Description
French lemon tart delivers a zesty sunshine slice right to your plate, dancing with tangy citrus and buttery crust. Creamy filling and crisp pastry blend perfectly, making this classic dessert a delightful treat for any sweet moment.
Ingredients
Scale
Crust Ingredients:
- 1 ½ cups all-purpose flour
- ½ cup unsalted butter
- ¼ cup granulated sugar
- 1 large egg yolk
- ½ tablespoon cold water
- 1 pinch salt
Filling Ingredients:
- 3 large eggs
- ¾ cup granulated sugar
- ½ cup fresh lemon juice
- ½ cup heavy cream
- 1 tablespoon lemon zest
- 1 pinch salt
Instructions
- Combine 1 ½ cups flour, ¼ cup sugar, and a pinch of salt in a mixing bowl. Blend these dry ingredients thoroughly.
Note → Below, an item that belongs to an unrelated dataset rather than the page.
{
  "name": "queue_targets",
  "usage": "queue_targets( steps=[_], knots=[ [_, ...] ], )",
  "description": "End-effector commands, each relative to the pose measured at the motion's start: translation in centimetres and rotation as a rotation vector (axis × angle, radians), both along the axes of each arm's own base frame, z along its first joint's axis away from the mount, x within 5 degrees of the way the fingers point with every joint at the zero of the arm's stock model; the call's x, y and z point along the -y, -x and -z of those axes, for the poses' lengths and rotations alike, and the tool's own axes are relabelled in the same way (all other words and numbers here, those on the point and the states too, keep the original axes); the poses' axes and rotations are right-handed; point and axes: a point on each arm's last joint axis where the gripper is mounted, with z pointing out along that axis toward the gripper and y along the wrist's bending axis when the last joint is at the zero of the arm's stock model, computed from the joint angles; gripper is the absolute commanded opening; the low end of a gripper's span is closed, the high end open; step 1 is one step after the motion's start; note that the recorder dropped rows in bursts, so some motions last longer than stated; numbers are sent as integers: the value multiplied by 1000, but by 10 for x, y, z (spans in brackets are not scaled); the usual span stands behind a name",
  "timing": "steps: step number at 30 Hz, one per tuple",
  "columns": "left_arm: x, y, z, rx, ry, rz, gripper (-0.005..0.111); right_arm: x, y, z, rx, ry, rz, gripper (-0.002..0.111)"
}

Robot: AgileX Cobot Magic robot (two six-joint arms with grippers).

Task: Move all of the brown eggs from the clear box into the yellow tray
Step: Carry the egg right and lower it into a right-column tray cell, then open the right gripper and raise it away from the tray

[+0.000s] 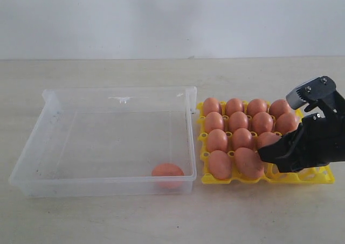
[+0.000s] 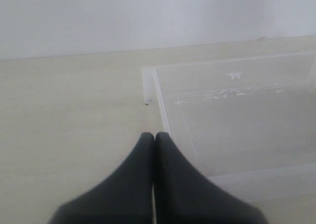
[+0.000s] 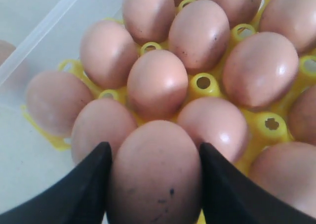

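Several brown eggs (image 1: 242, 138) fill the cups of the yellow tray (image 1: 318, 178), just right of the clear box (image 1: 113, 93). One brown egg (image 1: 167, 171) lies alone in the box's front right corner. My right gripper (image 1: 265, 157) is low over the tray's front row, right of the middle, and hides the cups there. In the right wrist view this gripper (image 3: 155, 150) is shut on a speckled brown egg (image 3: 155, 179), a black finger touching each side, with tray pegs (image 3: 203, 83) beyond. My left gripper (image 2: 155, 136) is shut and empty, above the table by a box corner (image 2: 148, 85).
The box and tray stand side by side on a pale tabletop (image 1: 108, 217), with a white wall (image 1: 172, 18) behind. The left arm does not show in the exterior view. The box wall (image 3: 44, 28) runs close beside the tray.
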Motion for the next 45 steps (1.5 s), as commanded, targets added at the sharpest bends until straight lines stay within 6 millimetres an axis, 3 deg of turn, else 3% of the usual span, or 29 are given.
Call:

- Cut ½ cup cold unsalted butter into small cubes and work into the flour mixture until it resembles coarse crumbs.
- Mix 1 egg yolk with ½ tablespoon cold water, then incorporate into the crumbly dough until it forms a cohesive ball.
- Shape the dough into a flat disk, wrap in plastic, and refrigerate for 30 minutes at 40°F.
- Preheat your oven to 350°F and remove the chilled dough from the refrigerator.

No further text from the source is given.